**TASK REQUIREMENTS:** Filter the data for lines with the word "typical", then copy every line so identified.

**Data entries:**
_ _ _ _ _

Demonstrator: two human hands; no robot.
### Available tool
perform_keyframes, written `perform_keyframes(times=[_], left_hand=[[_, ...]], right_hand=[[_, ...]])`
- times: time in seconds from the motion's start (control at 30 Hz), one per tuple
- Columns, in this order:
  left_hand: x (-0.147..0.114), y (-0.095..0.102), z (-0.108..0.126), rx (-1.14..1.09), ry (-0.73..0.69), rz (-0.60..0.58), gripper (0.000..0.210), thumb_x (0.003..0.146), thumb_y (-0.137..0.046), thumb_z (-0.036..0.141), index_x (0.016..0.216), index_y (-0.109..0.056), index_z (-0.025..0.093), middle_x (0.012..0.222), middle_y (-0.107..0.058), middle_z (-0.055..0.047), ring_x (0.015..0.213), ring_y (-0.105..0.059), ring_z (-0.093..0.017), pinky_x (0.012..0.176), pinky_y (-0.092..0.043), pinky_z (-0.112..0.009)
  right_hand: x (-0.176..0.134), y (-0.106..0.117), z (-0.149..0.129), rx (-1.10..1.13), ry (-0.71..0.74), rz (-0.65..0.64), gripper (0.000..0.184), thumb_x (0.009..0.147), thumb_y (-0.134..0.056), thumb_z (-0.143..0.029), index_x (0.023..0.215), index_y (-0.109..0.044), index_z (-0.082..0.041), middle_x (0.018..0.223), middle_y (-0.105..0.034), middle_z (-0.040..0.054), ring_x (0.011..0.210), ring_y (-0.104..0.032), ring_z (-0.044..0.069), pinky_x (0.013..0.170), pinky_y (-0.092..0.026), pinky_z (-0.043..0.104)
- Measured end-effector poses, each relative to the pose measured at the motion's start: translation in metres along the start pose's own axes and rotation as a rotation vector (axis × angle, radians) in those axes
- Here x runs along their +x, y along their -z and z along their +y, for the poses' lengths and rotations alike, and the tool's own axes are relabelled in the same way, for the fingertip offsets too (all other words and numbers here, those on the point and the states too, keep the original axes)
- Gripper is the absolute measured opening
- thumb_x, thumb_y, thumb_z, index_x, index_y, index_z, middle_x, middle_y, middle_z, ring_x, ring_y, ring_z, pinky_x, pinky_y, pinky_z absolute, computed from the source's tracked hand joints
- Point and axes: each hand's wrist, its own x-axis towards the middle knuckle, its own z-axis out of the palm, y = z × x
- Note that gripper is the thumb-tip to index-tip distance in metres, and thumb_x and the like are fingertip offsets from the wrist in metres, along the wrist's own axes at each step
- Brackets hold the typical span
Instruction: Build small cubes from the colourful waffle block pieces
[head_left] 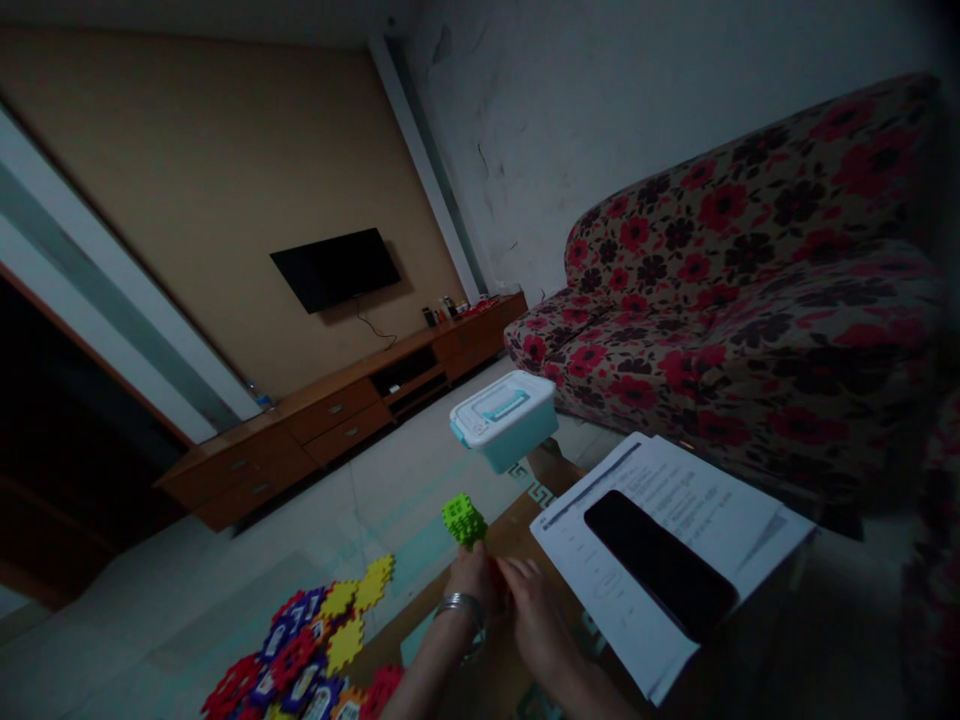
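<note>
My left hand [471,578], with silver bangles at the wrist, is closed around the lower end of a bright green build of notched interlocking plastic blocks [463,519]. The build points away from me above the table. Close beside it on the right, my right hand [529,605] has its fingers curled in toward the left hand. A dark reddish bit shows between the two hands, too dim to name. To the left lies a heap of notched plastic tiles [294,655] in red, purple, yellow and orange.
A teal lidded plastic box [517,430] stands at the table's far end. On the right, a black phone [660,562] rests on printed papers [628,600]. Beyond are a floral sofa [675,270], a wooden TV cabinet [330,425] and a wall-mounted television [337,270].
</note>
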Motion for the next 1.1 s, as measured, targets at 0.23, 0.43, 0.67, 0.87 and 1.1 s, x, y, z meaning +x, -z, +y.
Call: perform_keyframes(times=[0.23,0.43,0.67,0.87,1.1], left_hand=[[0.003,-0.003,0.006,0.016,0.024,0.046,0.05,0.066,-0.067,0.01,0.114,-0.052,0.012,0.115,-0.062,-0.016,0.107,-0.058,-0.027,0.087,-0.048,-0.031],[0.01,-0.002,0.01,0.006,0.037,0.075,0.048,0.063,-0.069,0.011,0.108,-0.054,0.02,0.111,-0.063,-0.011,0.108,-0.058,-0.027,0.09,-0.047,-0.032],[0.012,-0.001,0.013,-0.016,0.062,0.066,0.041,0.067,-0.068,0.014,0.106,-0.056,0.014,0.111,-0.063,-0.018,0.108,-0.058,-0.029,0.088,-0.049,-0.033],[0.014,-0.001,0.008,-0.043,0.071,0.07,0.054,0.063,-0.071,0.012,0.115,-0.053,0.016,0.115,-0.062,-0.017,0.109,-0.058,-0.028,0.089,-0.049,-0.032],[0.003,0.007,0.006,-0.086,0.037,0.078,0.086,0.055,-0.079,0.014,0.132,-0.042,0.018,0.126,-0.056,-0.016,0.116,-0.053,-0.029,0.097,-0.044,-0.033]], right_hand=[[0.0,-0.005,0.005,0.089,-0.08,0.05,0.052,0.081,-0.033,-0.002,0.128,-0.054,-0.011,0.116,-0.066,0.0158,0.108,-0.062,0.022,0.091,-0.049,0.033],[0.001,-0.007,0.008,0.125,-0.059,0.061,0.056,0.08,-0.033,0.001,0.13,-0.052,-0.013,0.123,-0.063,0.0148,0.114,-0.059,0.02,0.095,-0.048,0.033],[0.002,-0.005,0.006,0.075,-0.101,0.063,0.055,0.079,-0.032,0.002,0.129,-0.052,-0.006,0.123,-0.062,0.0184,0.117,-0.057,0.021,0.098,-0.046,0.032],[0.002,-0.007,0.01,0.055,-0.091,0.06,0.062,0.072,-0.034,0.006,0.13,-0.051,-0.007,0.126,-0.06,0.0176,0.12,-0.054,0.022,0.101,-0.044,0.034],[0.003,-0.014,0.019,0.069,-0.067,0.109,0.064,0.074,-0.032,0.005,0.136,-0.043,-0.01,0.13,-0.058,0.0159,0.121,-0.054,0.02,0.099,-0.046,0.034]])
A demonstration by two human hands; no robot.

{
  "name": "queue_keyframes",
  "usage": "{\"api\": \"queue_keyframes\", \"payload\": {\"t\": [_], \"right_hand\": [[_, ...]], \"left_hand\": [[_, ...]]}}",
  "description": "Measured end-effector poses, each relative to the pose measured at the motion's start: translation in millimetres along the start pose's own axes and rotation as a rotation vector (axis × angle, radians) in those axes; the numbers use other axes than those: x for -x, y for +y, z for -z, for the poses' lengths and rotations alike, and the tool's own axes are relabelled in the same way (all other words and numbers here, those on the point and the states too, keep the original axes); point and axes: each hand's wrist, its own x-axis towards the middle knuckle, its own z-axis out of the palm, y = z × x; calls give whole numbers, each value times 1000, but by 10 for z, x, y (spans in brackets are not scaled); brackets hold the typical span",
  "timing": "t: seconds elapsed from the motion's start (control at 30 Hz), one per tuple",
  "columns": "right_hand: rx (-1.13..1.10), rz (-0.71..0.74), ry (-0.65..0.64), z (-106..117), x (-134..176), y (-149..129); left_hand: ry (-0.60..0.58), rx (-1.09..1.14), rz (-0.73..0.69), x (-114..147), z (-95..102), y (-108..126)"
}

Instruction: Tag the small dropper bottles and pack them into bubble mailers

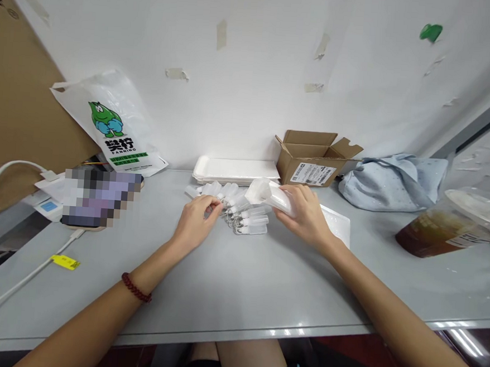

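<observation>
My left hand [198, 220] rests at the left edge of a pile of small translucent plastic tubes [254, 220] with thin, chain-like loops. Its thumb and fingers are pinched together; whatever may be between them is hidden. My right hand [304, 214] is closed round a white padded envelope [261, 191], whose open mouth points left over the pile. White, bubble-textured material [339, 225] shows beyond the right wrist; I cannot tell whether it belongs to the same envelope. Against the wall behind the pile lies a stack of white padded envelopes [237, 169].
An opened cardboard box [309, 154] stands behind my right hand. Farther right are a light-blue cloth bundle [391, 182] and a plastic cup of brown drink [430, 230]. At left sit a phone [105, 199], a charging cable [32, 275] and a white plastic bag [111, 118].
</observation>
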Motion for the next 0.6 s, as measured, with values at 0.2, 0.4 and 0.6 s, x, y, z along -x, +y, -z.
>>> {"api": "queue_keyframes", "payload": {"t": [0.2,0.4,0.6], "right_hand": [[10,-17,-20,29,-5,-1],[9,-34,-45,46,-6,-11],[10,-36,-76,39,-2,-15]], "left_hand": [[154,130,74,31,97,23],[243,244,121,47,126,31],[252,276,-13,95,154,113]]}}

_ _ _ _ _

**SOLUTION BELOW:**
- Brackets hold the typical span
  "description": "Measured end-effector poses, each relative to the pose measured at the motion's start: translation in millimetres along the start pose's own axes and rotation as a rotation vector (axis × angle, radians) in those axes; the numbers use other axes than those: x for -x, y for +y, z for -z, for the poses' lengths and rotations alike, and the tool's own axes are relabelled in the same way (all other words and numbers here, those on the point and the states too, keep the original axes); point and axes: each hand's wrist, its own x-axis towards the middle knuckle, its own z-axis out of the palm, y = z × x; calls give whole numbers, each value times 1000, but by 10 for z, x, y (spans in brackets are not scaled); brackets hold the typical span",

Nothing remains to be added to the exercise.